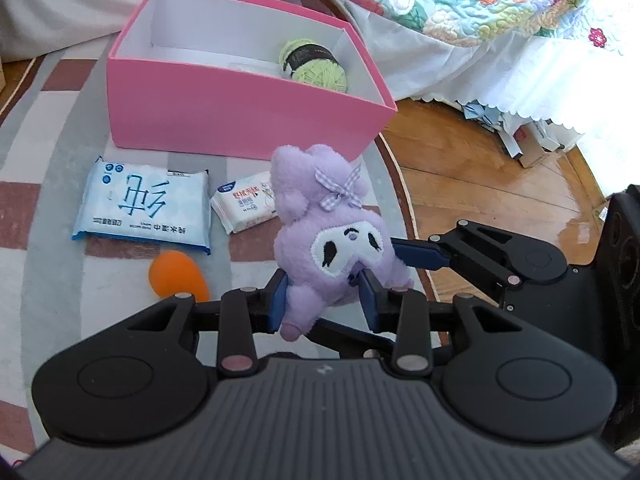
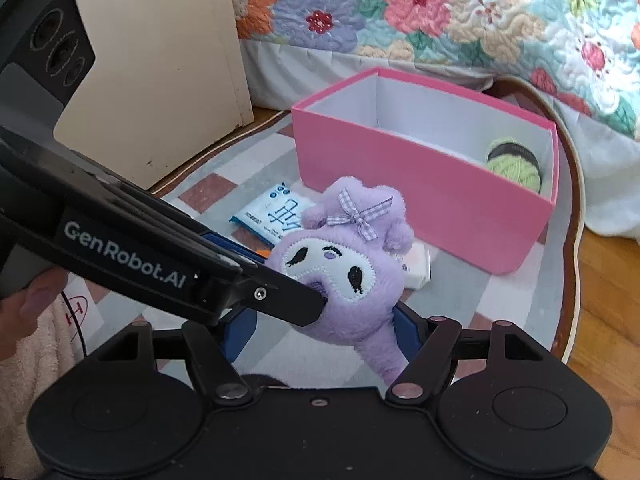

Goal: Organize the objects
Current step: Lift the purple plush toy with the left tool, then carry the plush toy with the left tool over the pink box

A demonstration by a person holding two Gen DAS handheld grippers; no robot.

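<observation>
1. Lettering reading "GenRobot.AI" ran in pale print along the black side of the left tool (image 2: pixel 320 308), seen from the right wrist view as it reached in from the left.
2. That left tool (image 1: pixel 326 298) had its blue pads pressed together on the lower body of a purple plush toy (image 1: pixel 328 216), pinching it just below the white embroidered face.
3. The right tool (image 2: pixel 320 340) stood spread, its blue pads on either side of the plush toy (image 2: pixel 344 268); whether they touched the fur could not be told.
4. The toy was held above a checked rug (image 1: pixel 52 272), in front of a pink box (image 1: pixel 224 116), and wore a lilac gingham bow on its head.
5. Inside the box (image 2: pixel 420 184), at its right end, lay a ball of green yarn (image 1: pixel 314 64) with a dark paper band whose print was too small to read.
6. On the rug before the box lay a blue wet-wipe pack (image 1: pixel 144 204) with a large blue Chinese character, upside down to the camera, and smaller print that could not be made out.
7. Just beside it lay a small white tissue pack (image 1: pixel 246 206) with red Chinese writing, partly hidden by the toy.
8. An orange egg-shaped sponge (image 1: pixel 178 276) rested near the blue pack.
9. A floral quilt (image 2: pixel 440 12) hung behind the box.
</observation>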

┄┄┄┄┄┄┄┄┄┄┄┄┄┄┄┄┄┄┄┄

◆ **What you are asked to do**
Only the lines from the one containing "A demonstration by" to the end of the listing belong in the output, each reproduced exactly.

◆ **Response**
A demonstration by a person holding two Gen DAS handheld grippers; no robot.

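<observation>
1. Lettering reading "GenRobot.AI" ran in pale print along the black side of the left tool (image 2: pixel 320 308), seen from the right wrist view as it reached in from the left.
2. That left tool (image 1: pixel 326 298) had its blue pads pressed together on the lower body of a purple plush toy (image 1: pixel 328 216), pinching it just below the white embroidered face.
3. The right tool (image 2: pixel 320 340) stood spread, its blue pads on either side of the plush toy (image 2: pixel 344 268); whether they touched the fur could not be told.
4. The toy was held above a checked rug (image 1: pixel 52 272), in front of a pink box (image 1: pixel 224 116), and wore a lilac gingham bow on its head.
5. Inside the box (image 2: pixel 420 184), at its right end, lay a ball of green yarn (image 1: pixel 314 64) with a dark paper band whose print was too small to read.
6. On the rug before the box lay a blue wet-wipe pack (image 1: pixel 144 204) with a large blue Chinese character, upside down to the camera, and smaller print that could not be made out.
7. Just beside it lay a small white tissue pack (image 1: pixel 246 206) with red Chinese writing, partly hidden by the toy.
8. An orange egg-shaped sponge (image 1: pixel 178 276) rested near the blue pack.
9. A floral quilt (image 2: pixel 440 12) hung behind the box.
</observation>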

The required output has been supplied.